Below are the records; repeat them in full, exactly.

Source material section start

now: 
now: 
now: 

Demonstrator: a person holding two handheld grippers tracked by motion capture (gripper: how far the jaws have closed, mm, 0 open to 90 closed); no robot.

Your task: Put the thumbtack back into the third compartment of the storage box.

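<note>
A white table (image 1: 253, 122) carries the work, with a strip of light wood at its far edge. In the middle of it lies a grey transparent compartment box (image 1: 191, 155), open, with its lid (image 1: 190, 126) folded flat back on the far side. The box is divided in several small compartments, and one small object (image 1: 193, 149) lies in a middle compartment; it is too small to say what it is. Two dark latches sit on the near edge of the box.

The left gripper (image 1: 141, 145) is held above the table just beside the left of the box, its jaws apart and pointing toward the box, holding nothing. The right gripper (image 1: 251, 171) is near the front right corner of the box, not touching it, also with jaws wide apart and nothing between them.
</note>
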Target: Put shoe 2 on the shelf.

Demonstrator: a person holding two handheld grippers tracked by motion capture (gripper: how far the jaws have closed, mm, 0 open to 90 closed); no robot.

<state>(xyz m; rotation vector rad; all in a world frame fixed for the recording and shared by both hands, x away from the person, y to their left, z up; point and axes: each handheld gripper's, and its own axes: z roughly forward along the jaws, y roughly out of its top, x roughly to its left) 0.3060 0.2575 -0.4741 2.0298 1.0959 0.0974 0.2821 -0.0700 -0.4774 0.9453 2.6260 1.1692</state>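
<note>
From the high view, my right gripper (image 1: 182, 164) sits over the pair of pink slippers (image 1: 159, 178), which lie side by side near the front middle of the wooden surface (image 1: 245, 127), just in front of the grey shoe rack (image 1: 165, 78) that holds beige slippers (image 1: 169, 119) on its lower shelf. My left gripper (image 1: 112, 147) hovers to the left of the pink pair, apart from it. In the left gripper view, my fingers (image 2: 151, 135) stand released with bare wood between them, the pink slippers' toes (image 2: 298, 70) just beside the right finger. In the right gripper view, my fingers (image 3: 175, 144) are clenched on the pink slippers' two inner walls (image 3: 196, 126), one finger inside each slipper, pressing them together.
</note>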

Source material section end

Solved exercise:
now: 
now: 
now: 

Demonstrator: a person holding two handheld grippers tracked by motion capture (gripper: how far the jaws have closed, mm, 0 open to 90 closed); no robot.

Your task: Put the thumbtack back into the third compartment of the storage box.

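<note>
A white table (image 1: 253, 122) carries the work, with a strip of light wood at its far edge. In the middle of it lies a grey transparent compartment box (image 1: 191, 155), open, with its lid (image 1: 190, 126) folded flat back on the far side. The box is divided in several small compartments, and one small object (image 1: 193, 149) lies in a middle compartment; it is too small to say what it is. Two dark latches sit on the near edge of the box.

The left gripper (image 1: 141, 145) is held above the table just beside the left of the box, its jaws apart and pointing toward the box, holding nothing. The right gripper (image 1: 251, 171) is near the front right corner of the box, not touching it, also with jaws wide apart and nothing between them.
</note>
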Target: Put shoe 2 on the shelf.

Demonstrator: a person holding two handheld grippers tracked by motion capture (gripper: how far the jaws have closed, mm, 0 open to 90 closed); no robot.

<state>(xyz m; rotation vector rad; all in a world frame fixed for the recording and shared by both hands, x away from the person, y to their left, z up; point and axes: each handheld gripper's, and its own axes: z roughly forward along the jaws, y roughly out of its top, x roughly to its left) 0.3060 0.2575 -0.4741 2.0298 1.0959 0.0974 0.2821 -0.0700 -0.4774 0.9453 2.6260 1.1692</state>
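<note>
From the high view, my right gripper (image 1: 182, 164) sits over the pair of pink slippers (image 1: 159, 178), which lie side by side near the front middle of the wooden surface (image 1: 245, 127), just in front of the grey shoe rack (image 1: 165, 78) that holds beige slippers (image 1: 169, 119) on its lower shelf. My left gripper (image 1: 112, 147) hovers to the left of the pink pair, apart from it. In the left gripper view, my fingers (image 2: 151, 135) stand released with bare wood between them, the pink slippers' toes (image 2: 298, 70) just beside the right finger. In the right gripper view, my fingers (image 3: 175, 144) are clenched on the pink slippers' two inner walls (image 3: 196, 126), one finger inside each slipper, pressing them together.
</note>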

The required output is now complete.